WHAT IS NEEDED: From the listing below, pull out the lines that hold "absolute".

· · · · · · ·

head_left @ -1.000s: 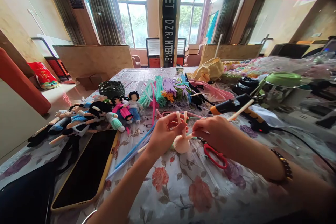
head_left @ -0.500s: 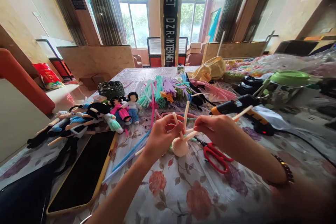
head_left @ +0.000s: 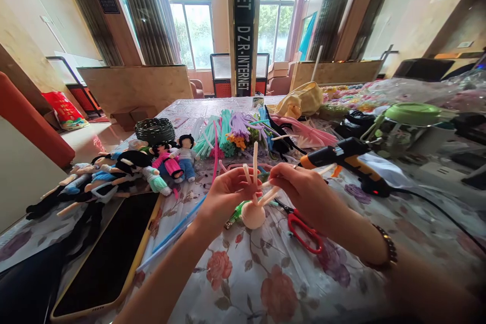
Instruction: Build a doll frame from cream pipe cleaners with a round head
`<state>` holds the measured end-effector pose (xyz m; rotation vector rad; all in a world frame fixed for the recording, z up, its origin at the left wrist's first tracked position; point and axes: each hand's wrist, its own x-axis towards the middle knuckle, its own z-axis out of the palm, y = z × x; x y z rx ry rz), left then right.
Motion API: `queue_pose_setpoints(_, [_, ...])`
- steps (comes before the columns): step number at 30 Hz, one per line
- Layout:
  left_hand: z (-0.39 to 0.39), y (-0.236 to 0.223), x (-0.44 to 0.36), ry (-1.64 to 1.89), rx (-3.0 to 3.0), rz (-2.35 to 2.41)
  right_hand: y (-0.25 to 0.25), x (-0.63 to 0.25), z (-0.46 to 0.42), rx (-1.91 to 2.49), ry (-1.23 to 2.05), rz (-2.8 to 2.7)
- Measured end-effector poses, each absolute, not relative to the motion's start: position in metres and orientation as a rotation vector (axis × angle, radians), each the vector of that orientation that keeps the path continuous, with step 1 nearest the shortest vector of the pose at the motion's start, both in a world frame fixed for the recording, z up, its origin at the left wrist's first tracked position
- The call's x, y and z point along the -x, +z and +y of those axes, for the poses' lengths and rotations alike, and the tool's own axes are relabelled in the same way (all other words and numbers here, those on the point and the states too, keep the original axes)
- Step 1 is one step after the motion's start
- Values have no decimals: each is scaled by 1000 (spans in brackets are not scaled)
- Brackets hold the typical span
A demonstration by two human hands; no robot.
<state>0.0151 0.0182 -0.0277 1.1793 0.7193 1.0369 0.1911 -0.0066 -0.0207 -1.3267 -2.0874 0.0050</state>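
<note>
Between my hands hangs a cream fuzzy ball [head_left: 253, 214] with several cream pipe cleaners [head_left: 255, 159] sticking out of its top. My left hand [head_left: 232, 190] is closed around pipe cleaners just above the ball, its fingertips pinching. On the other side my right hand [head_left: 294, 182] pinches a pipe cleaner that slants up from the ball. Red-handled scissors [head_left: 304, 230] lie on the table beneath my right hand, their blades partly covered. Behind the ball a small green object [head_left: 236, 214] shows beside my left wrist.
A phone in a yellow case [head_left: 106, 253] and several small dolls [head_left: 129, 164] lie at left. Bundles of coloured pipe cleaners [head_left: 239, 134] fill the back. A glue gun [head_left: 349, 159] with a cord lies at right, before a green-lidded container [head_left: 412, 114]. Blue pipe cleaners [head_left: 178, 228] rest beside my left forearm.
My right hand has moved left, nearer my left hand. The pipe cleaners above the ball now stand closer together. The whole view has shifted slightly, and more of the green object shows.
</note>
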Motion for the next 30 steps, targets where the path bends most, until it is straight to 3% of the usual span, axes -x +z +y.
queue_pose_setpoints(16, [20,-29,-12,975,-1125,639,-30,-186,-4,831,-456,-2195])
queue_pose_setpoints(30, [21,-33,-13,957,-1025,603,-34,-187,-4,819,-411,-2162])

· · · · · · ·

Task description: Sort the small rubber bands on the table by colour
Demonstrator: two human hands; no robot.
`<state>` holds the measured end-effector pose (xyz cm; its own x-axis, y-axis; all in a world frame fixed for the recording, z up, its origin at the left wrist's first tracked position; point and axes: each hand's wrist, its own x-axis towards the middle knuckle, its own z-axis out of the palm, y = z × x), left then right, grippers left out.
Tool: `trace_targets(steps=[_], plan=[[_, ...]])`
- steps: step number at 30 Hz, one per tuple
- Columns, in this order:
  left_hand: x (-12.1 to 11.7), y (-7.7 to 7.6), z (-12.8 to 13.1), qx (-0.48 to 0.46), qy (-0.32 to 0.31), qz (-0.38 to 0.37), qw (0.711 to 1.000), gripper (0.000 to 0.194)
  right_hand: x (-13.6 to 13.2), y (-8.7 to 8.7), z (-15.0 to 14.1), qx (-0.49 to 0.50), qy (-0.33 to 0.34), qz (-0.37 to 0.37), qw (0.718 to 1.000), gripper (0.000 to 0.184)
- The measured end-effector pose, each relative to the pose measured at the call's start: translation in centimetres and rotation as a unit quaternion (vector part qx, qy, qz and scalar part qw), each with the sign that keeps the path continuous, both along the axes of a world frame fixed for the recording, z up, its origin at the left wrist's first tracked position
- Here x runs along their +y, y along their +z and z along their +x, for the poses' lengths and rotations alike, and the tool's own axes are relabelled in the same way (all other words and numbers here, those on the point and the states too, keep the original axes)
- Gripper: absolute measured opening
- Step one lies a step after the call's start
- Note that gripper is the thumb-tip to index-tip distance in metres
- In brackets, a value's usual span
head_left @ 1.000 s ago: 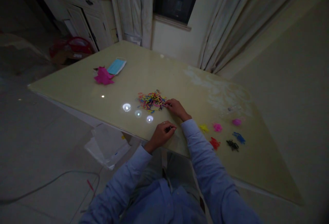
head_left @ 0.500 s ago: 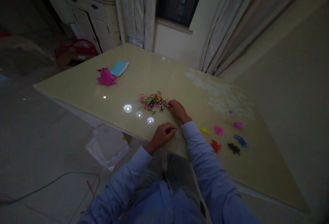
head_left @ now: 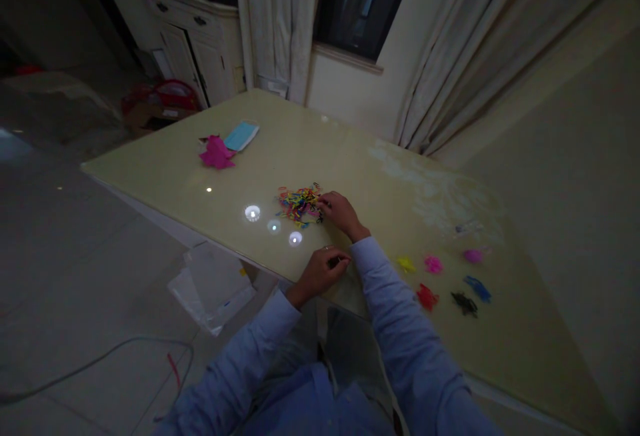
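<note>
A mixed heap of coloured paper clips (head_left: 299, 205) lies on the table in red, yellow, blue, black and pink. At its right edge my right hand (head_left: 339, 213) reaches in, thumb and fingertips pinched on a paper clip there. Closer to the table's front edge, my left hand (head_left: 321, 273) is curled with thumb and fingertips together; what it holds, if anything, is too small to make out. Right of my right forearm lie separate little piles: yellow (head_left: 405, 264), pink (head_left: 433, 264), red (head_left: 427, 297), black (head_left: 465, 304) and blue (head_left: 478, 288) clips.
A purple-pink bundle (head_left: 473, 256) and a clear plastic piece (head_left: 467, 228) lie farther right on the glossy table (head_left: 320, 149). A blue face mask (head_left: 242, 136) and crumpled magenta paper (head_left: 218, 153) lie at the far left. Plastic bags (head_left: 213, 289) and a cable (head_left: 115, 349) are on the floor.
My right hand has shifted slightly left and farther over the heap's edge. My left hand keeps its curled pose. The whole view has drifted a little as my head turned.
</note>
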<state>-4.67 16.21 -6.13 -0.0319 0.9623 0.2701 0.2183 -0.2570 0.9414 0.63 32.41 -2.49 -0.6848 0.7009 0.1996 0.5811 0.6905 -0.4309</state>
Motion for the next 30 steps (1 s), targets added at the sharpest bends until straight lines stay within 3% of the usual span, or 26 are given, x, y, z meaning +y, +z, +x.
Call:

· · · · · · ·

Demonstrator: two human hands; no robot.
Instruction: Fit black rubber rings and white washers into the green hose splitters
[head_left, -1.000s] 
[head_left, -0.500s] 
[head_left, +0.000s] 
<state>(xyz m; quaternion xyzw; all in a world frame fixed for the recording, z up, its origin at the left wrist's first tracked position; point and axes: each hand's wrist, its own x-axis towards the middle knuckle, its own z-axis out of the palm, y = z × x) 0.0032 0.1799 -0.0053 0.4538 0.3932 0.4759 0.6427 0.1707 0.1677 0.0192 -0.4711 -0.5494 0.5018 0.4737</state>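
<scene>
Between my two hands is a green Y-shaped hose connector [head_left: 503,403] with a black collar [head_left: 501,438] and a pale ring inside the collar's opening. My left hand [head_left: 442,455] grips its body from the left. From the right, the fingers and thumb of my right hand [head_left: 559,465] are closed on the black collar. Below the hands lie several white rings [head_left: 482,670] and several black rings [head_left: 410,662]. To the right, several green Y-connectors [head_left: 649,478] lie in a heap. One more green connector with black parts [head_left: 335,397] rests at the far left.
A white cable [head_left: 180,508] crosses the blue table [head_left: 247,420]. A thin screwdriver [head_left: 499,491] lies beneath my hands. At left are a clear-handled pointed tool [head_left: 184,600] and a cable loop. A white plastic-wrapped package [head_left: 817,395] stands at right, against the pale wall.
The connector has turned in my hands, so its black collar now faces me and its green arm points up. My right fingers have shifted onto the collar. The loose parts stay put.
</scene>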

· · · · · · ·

RESPONSE:
- Measured end-effector poses, each absolute, not relative to the motion's start: position in metres and orientation as a rotation vector (axis × angle, radians), each the vector of that orientation that keeps the path continuous, with step 1 nearest the shortest vector of the pose at the motion's start, both in a world frame fixed for the recording, z up, its origin at the left wrist's first tracked position
- Gripper: absolute measured opening

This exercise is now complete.